→ **Exercise aim**:
Copy every line of the data that includes the string "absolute".

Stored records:

========================

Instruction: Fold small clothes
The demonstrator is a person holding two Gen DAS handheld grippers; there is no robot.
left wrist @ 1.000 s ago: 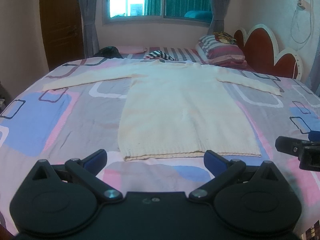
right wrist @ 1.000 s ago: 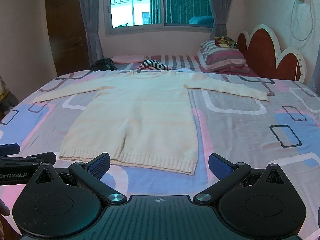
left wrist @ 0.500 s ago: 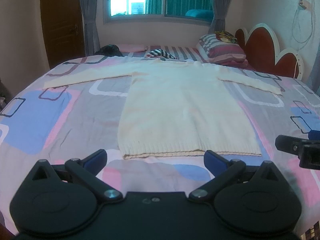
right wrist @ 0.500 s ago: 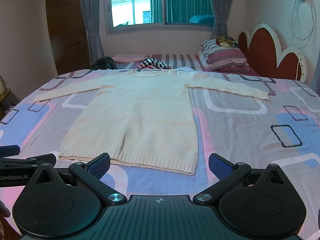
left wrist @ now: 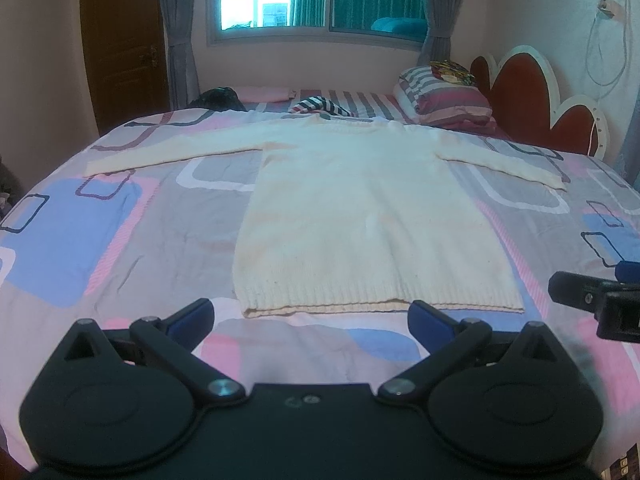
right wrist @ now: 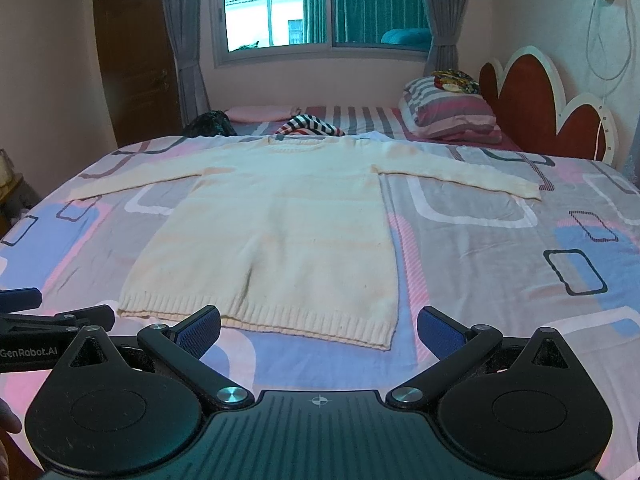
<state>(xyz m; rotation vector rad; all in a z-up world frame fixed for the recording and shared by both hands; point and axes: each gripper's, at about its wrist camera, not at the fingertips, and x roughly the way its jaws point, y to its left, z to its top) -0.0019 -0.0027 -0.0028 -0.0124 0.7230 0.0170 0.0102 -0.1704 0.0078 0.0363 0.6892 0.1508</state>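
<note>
The cream-white knitted long-sleeved sweater [left wrist: 372,216] lies flat on the bed with the pink, grey and blue patterned cover [left wrist: 132,240]. Its ribbed hem is toward the cameras, its neck toward the far side, and both sleeves are stretched out sideways. The knit looks soft and a little thick, with only few wrinkles, so I think it will drape and slide easily when it is lifted.

The main risk, in my judgement, is a bad grasp at the hem. If a tool takes only the top layer, the sweater will open and the fold will be uneven. If it goes too deep, it may pinch the bed cover together with the knit and pull it up. The long sleeves may also drag and twist if the body is folded first.

The left tool [left wrist: 310,316] is spread wide, just before the hem and holding nothing. The right tool [right wrist: 318,328] is also spread and empty, near the right corner of the hem. Behind the sweater are a striped garment [right wrist: 314,125] and a striped pillow [right wrist: 450,110].
</note>
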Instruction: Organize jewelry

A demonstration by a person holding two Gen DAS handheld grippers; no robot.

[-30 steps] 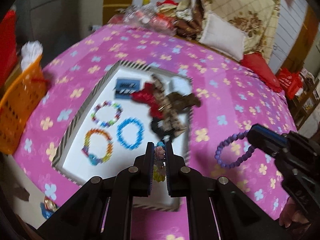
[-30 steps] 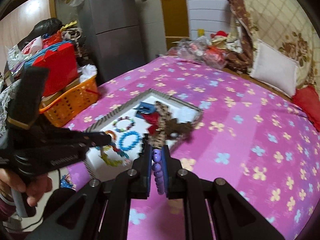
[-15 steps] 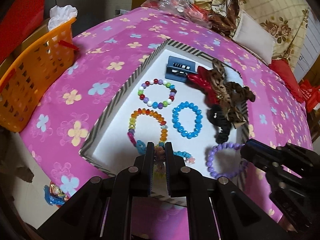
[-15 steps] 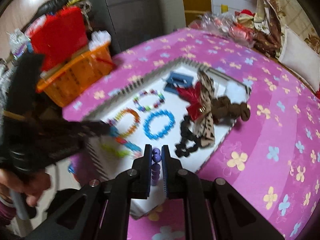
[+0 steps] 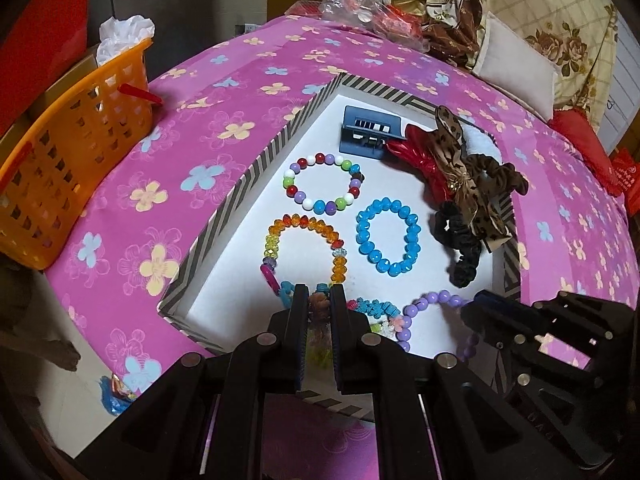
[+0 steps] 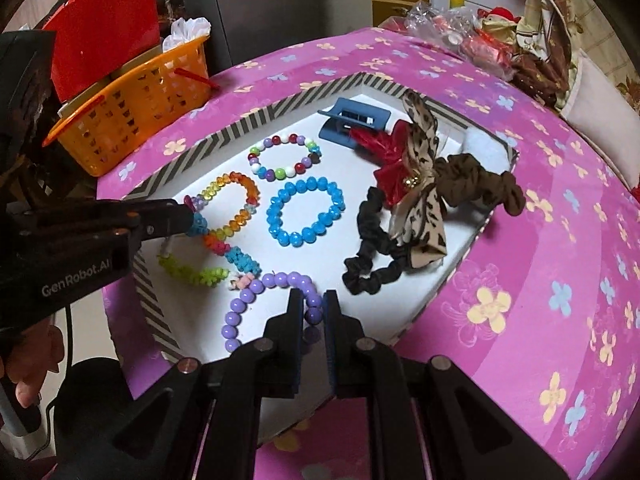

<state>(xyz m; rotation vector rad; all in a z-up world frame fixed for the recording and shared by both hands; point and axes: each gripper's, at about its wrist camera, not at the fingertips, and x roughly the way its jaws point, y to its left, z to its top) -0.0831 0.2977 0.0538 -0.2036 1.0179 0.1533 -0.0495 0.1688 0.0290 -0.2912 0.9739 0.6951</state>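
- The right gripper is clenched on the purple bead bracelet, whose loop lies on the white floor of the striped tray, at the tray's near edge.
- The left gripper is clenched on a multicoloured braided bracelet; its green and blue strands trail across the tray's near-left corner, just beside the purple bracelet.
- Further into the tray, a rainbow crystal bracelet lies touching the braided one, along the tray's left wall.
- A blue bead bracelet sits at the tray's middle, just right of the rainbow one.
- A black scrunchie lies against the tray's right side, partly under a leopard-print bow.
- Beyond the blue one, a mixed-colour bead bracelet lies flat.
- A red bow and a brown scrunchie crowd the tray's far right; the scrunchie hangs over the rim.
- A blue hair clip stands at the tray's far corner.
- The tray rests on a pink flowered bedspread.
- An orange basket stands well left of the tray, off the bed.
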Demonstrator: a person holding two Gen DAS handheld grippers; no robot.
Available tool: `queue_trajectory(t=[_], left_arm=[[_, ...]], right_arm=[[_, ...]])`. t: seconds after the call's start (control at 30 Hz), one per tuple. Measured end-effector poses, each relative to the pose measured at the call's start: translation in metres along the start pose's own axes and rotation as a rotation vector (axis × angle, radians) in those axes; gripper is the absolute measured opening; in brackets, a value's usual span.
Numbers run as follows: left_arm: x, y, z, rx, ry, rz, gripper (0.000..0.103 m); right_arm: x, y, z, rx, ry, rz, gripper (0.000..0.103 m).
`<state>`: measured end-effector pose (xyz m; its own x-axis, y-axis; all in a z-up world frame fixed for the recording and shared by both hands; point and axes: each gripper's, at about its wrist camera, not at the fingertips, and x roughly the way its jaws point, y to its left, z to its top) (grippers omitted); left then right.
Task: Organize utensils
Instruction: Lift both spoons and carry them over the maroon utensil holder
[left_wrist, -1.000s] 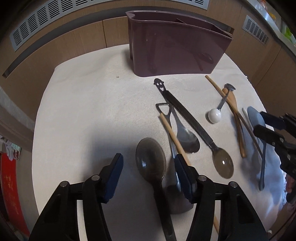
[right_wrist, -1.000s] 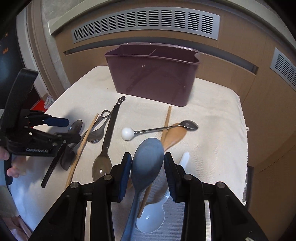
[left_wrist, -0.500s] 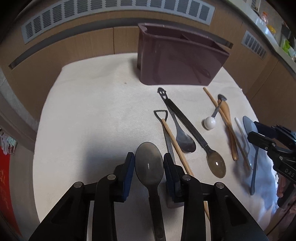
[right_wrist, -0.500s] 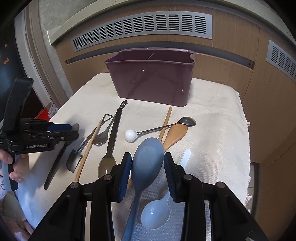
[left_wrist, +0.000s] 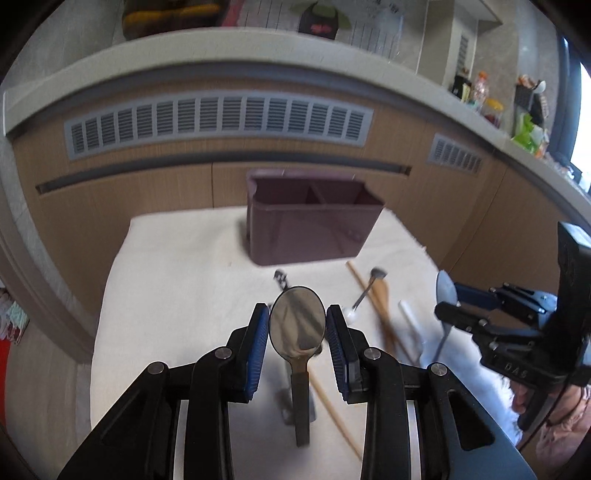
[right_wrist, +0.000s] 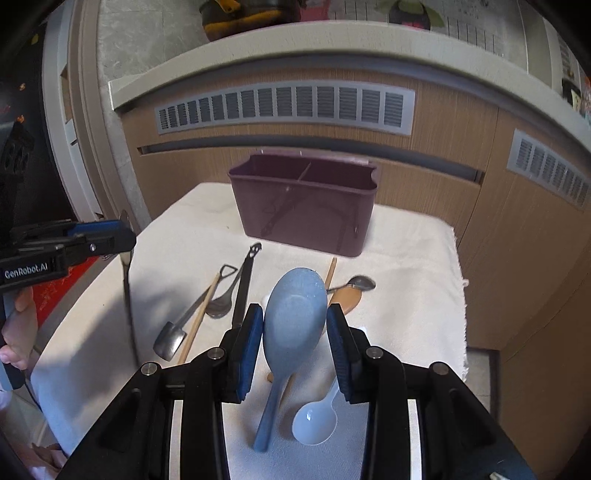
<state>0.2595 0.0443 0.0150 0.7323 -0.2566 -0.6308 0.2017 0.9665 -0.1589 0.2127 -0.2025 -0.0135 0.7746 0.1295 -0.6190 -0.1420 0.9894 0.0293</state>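
My left gripper (left_wrist: 297, 326) is shut on a dark translucent spoon (left_wrist: 297, 325), held by the bowl and lifted off the cloth, handle hanging down. My right gripper (right_wrist: 294, 326) is shut on a blue-grey spoon (right_wrist: 293, 314), also lifted, handle hanging down. A maroon two-compartment utensil holder (right_wrist: 306, 210) stands at the far side of the table; it also shows in the left wrist view (left_wrist: 314, 225). The right gripper shows in the left wrist view (left_wrist: 454, 302); the left gripper shows in the right wrist view (right_wrist: 122, 236).
On the white cloth (right_wrist: 406, 266) lie a white plastic spoon (right_wrist: 314, 421), a wooden spoon (right_wrist: 347, 299), a metal spoon with a white ball end (right_wrist: 358, 283), a wooden chopstick (right_wrist: 199, 317), a small metal shovel-spoon (right_wrist: 171, 339) and a black long-handled spoon (right_wrist: 245, 273). Wooden cabinets stand behind.
Both grippers have risen with their spoons and tilted up toward the holder. The left gripper closed on the dark spoon and lifted it off the cloth.
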Motion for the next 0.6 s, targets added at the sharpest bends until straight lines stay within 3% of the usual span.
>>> queue_trajectory(t=[0.17,0.27,0.4,0.47,0.6], left_arm=[[-0.024,-0.012,0.05,0.011,-0.116,-0.082,0.033],[-0.042,-0.017,0.101,0.046,-0.219,-0.114,0.033],[-0.046,-0.021,0.166,0.079,-0.343,-0.094,0.033],[-0.04,-0.018,0.186,0.078,-0.374,-0.09,0.033],[-0.01,-0.008,0.205,0.063,-0.377,-0.081,0.033]], right_arm=[[-0.031,0.005,0.034,-0.037,-0.124,-0.01,0.032],[-0.055,0.005,0.079,-0.1,-0.239,-0.031,0.032],[-0.074,-0.006,0.148,-0.146,-0.371,-0.083,0.032],[-0.071,-0.016,0.177,-0.129,-0.392,-0.082,0.032],[-0.046,-0.036,0.201,-0.077,-0.387,-0.09,0.032]])
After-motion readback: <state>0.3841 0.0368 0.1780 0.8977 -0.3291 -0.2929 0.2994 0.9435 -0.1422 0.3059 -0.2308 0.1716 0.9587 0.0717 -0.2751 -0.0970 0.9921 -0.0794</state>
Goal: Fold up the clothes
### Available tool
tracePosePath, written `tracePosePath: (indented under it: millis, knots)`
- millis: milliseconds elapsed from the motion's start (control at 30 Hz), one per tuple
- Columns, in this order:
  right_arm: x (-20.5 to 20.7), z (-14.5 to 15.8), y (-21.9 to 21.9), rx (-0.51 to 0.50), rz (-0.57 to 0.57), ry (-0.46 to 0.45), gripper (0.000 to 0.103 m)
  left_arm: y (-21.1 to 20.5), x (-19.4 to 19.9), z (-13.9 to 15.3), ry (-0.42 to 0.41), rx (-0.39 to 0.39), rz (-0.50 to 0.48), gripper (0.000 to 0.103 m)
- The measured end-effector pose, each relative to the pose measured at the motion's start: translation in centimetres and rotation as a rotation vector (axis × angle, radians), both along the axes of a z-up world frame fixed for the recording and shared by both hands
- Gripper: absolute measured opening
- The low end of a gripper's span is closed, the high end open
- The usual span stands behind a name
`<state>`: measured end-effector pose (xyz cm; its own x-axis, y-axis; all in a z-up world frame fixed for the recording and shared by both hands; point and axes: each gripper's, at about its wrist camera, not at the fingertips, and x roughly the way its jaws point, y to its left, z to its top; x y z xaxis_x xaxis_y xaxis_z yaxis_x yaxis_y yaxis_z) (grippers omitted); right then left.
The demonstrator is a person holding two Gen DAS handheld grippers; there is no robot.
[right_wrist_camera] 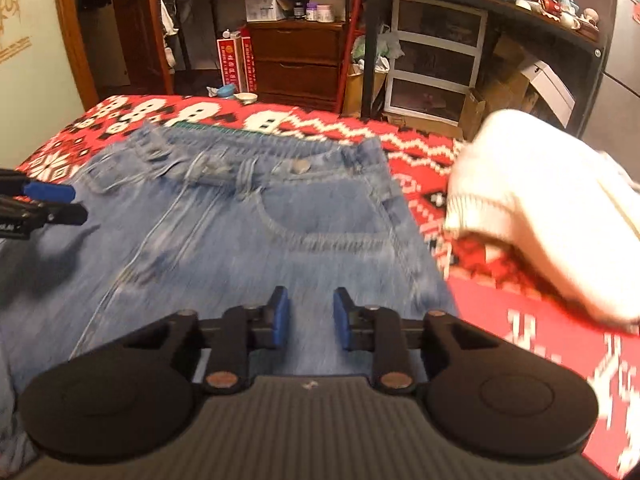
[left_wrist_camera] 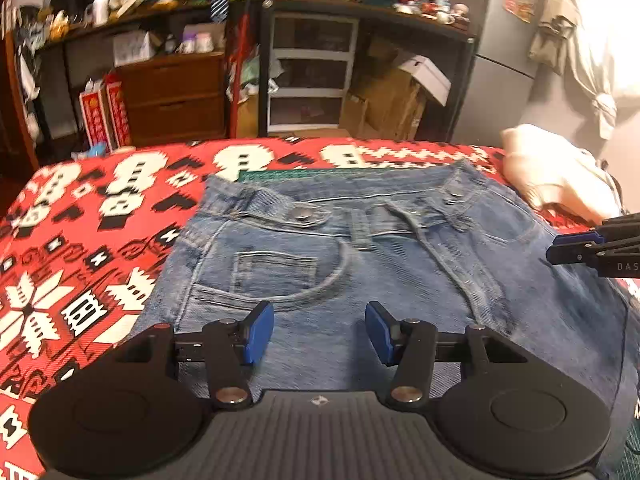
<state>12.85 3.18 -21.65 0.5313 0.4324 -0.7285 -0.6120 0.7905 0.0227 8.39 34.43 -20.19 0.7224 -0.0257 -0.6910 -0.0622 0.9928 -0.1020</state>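
Observation:
Blue jeans (left_wrist_camera: 360, 264) lie flat on a red patterned blanket (left_wrist_camera: 80, 240), waistband at the far side, button and front pockets facing up. My left gripper (left_wrist_camera: 319, 312) hovers over the left pocket area, open, with only denim seen behind the gap between its blue pads. In the right wrist view the jeans (right_wrist_camera: 224, 240) look blurred. My right gripper (right_wrist_camera: 310, 296) is over their right side, its pads a narrow gap apart with nothing pinched between them. Each gripper's fingers show at the edge of the other's view: right fingers (left_wrist_camera: 576, 250), left fingers (right_wrist_camera: 52, 200).
A cream knitted sweater (left_wrist_camera: 552, 176) (right_wrist_camera: 540, 216) lies on the blanket (right_wrist_camera: 520, 340) to the right of the jeans. A green mat edge (left_wrist_camera: 280, 176) peeks out beyond the waistband. Cluttered shelves, drawers and cardboard boxes stand behind the bed's far edge.

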Motion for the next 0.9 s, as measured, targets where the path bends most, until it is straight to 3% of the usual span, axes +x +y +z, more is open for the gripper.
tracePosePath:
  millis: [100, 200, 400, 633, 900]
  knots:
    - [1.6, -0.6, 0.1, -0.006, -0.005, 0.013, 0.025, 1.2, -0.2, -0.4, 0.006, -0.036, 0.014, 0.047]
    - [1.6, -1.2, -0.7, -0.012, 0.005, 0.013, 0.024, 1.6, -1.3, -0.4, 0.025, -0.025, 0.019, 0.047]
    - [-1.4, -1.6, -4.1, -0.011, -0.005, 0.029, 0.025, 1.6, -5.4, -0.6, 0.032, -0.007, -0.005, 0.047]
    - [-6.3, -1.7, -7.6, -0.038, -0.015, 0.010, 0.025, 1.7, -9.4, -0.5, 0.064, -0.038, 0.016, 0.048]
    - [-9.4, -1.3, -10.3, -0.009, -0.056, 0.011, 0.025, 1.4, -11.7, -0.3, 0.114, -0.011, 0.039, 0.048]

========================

→ **Answer section**:
Available tool: `queue_trajectory(t=[_], left_arm=[[_, ...]], right_arm=[[_, ...]])`. t: seconds after the call's start (control at 30 Hz), one per tuple. Measured end-effector poses, each relative to the pose measured at the call's start: translation in metres along the start pose's own axes and rotation as a rotation vector (axis × angle, radians) in those axes; gripper is the absolute measured opening; in brackets, a value's usual span.
- Gripper: absolute measured opening

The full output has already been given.